Roman de passions joliment dévorantes et d'éducations atypiques bien digérées, de transmissions essentielles à travers les âges et d'écosystèmes en phase avancée de décomposition, «
Aquariums »réussit le pari rare d'un pessimisme apocalyptique transformé sous nos yeux en paradoxal principe Espérance.
Sur le blog Charybde 27 : https://charybde2.wordpress.com/2022/07/24/note-de-lecture-
aquariums-j-d-kurtness/
Émeraude Pic est une jeune biologiste marine québécoise de haut vol, dont la thèse sur la reconstitution d'un écosystème tropical du golfe du Mexique, mise en pratique in vitro avec un tel succès qu'elle en retire peu ou prou le sobriquet de reine des
aquariums, lui vaut d'être embarquée à bord du Charlie Chopine, navire scientifique devant tenter de reproduire ce petit miracle dans un environnement arctique désormais profondément dégradé. Alors qu'elle rejoint le port d'embarquement, perdu tout au nord du Québec, une épidémie redoutable, après avoir été négligée pendant des mois (tous les virus ne sont pas forcément serviables quant à leurs périodes d'incubation et de contagiosité), commence à se déchaîner sur tout le territoire.

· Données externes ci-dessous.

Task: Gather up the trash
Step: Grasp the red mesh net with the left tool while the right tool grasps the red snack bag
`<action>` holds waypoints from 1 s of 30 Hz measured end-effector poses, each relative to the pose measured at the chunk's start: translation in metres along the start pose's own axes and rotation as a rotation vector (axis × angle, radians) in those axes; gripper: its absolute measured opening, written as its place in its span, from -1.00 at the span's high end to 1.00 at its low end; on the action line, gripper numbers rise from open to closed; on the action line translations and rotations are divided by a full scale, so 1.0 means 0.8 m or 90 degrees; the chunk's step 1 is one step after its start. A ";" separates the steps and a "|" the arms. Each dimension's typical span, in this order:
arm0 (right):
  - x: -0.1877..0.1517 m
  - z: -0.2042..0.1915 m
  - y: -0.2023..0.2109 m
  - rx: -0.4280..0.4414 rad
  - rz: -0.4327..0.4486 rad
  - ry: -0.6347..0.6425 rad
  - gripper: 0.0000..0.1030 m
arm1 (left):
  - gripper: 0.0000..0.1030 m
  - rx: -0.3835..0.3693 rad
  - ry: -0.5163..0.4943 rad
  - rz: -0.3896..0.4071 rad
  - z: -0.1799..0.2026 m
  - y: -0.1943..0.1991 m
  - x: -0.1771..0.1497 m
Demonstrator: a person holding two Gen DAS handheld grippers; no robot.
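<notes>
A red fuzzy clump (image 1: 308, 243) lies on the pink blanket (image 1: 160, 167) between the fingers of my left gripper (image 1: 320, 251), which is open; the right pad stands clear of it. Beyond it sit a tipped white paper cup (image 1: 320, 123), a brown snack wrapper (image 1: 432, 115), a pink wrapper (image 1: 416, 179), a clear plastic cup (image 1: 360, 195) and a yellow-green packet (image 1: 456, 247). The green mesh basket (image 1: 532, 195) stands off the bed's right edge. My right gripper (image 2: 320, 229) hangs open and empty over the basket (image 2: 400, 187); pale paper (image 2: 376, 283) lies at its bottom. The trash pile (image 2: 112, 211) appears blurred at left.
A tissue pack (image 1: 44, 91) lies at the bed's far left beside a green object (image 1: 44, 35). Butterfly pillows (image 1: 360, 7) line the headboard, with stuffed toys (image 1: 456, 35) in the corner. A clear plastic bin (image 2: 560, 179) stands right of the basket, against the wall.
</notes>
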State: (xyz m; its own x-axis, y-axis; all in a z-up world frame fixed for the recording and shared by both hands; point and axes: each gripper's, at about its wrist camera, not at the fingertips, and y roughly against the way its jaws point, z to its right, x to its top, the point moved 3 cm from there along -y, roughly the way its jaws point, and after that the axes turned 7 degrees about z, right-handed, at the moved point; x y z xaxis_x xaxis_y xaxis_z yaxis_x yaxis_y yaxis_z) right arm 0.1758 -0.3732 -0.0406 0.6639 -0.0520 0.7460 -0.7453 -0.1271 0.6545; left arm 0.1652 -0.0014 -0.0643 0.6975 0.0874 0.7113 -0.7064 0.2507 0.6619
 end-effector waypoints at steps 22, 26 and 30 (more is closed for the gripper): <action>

Prise au piège de (ou au contraire protégée par) la capsule de survie qu'est devenu de facto le Charlie Chopine, elle voit défiler en un monologue intérieur férocement humoristique (et parfois extrêmement caustique) l'enfance et l'adolescence qui l'ont menée là, et qui l'ont aussi conduite à avoir pour meilleur ami Henri, enfant très à part du fait de sa mortelle ultra-sensibilité au rayonnement ultra-violet, devenu un génie de l'informatique désormais en charge de plusieurs aspects cruciaux de la première mission spatiale habitée vers Mars, qui s'élançait justement ces jours-ci… Si l'on ajoute dans ce paysage mémoriel façonné par les hasards et les nécessités humaines, sociales et, jadis ou naguère, coloniales, un vaisseau hauturier secouru par la tribu locale d'un peuple premier, une authentique sorcière versée en herbes et en philtres, un dantesque combat préhistorique entre un cachalot et un calmar géant (le
Scott Baker de « Dans les profondeurs de la mer repose le sombre Léviathan » ne sera, à ce moment-là, pas si loin, de même qu'en des espaces voisins pourraient se glisser aussi bien les « Abysses » de
Rivers Solomon que le «
Superluminal » de
Vonda McIntyre – dont on vous parlera prochainement sur ce blog), on obtient un cocktail magique, joliment déroutant et, par bien des aspects, étrangement prémonitoire si l'on pense à la date de son écriture.
Publié en 2019 au Québec chez L'Instant même, puis en 2021 en France dans la collection Courant alternatif des Moutons Électriques, le deuxième roman de J.D. Kurtness, deux ans après «
de vengeance », nous propose le fabuleux mélange réussi, aux proportions méticuleuses, d'une saveur apocalyptique songeuse que l'on trouverait par exemple chez l'Emily St. John Mandel de « Station Eleven » et d'une imprégnation profonde des équilibres délicats des écosystèmes marins de l'extrême, tels qu'en rendait compte le grand
Barry Lopez de «
Rêves arctiques ». Et cela mâtiné avec justesse d'une dose d'émancipation adolescente joueuse – against all odds, pourrait-on dire – qui évoquerait la
Marie-Andrée Gill de «
Frayer » ou de «
Chauffer le dehors ». Et tout cela brillamment servi par une écriture rusée, sachant pratiquer le véritable mine de rien, aussi à l'aise dans les moiteurs sauvages des internats de jeunes filles que dans les arcanes des techniques de réfrigération et d'oxygénation en biologie marine, dans les rituels conjuratoires d'une autre époque et dans les caractéristiques d'incubation et de transmission de nouveaux virus mutants issus de celui de la rage. Dans la Montreal Review of Books, Roxane Hudon note très finement que ni Émeraude ni Henri ne deviennent ce qu'ils sont (la traduction de l'anglais est ici de mon cru) uniquement du fait de circonstances sociales ou d'
aléas d'éducation, mais bien à la fois du fait d'une transmission spécifique de quelque chose qui vient de loin, et d'une curiosité scientifique presque sans bornes. Et c'est ainsi que «
Aquariums » s'inscrit aussi pleinement dans ce courant littéraire passionnant que l'on pourrait nommer, à l'image de la « Trilogie climatique » de
Kim Stanley Robinson et de l'un de ses noms d'usage, le scientifique politique, ou plus exactement l'exploration des possibilités d'action politique et intime de la science contemporaine – une fois définitivement débarrassée de la mythologie délétère du progrès à tout prix devant d'abord nourrir les profits du capital.